**Work to be completed**
Would you please restate the data exactly as it stands, apart from the pictures?

**Dataset extract**

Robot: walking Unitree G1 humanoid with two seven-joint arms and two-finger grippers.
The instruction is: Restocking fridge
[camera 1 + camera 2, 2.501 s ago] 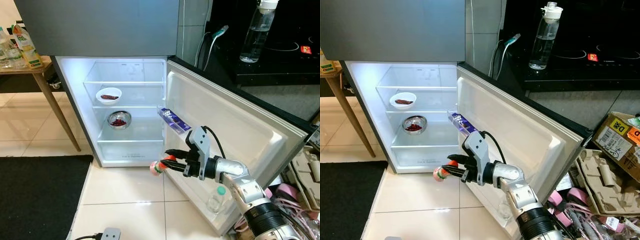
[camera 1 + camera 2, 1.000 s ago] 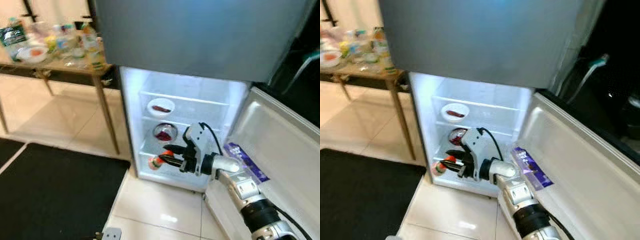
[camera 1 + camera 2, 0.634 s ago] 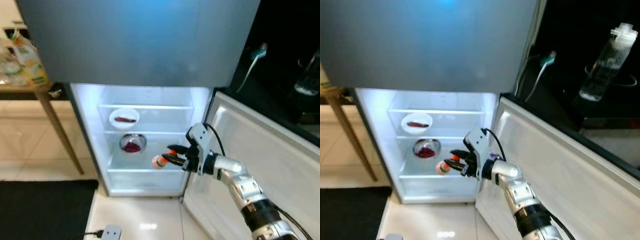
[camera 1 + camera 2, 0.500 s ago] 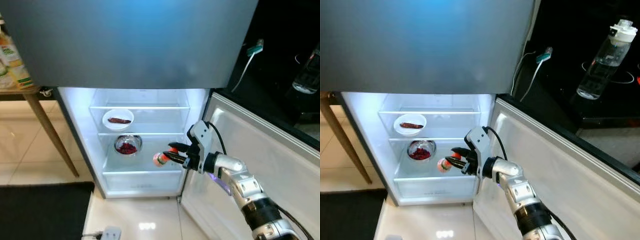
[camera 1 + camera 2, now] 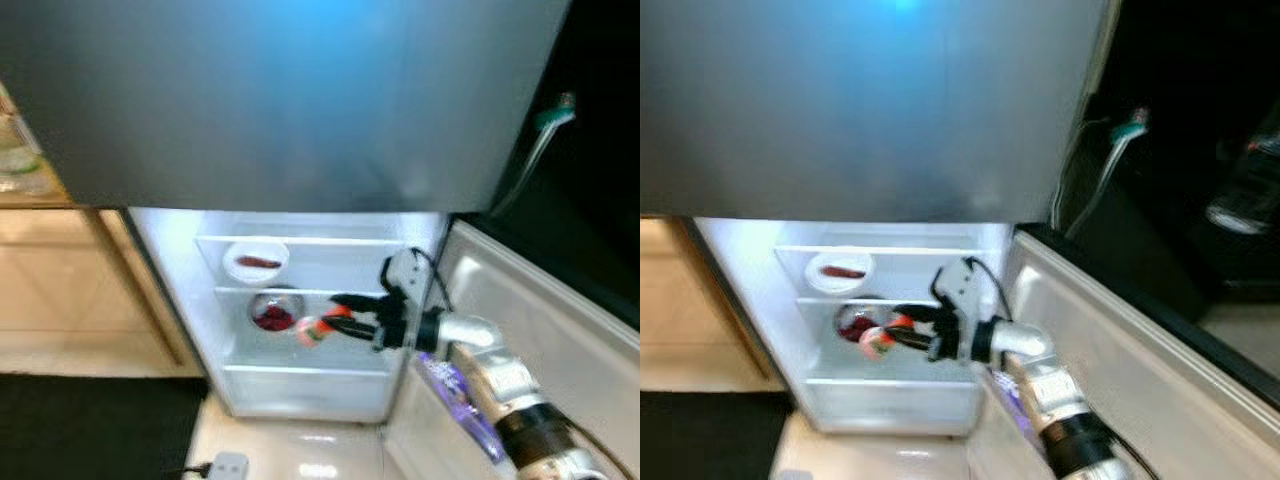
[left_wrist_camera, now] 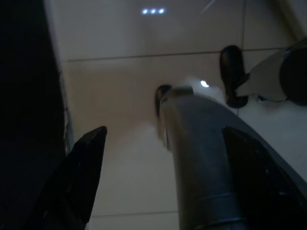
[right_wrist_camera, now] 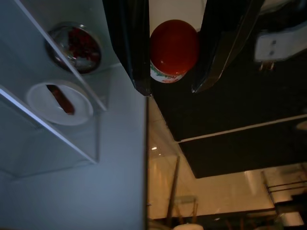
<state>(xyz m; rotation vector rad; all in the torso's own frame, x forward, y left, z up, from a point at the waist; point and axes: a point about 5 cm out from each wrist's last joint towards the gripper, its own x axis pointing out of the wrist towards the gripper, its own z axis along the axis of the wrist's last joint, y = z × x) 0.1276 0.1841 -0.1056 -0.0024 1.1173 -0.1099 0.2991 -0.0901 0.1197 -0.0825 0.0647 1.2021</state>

**Exercise output**
Robot: walking Unitree G1 humanoid with two seven-joint arms and two-finger grippers.
The instruction is: Restocking fridge
[camera 1 + camera 2, 2.501 s ago] 
[camera 1 + camera 2, 1.000 s ago] 
[camera 1 + camera 2, 0.634 s ago] 
[camera 1 + camera 2, 0.500 s ago] 
[camera 1 + camera 2, now] 
[left_wrist_camera, now] 
[right_wrist_camera, now] 
<state>(xyz m; rotation vector rad; all in the torso's own frame, x forward, y left, z up, from a point at the waist; point and axes: a point about 5 cm out from each wrist's last joint towards the gripper, its own x axis pointing out of the wrist towards the gripper, its own z axis along the axis of the wrist's last joint, y = z × x) 0.1276 0.1841 -0.1056 -0.0024 1.1173 -0.1099 0.2991 -0.0901 0.1197 -0.0825 0.0647 1.2021</state>

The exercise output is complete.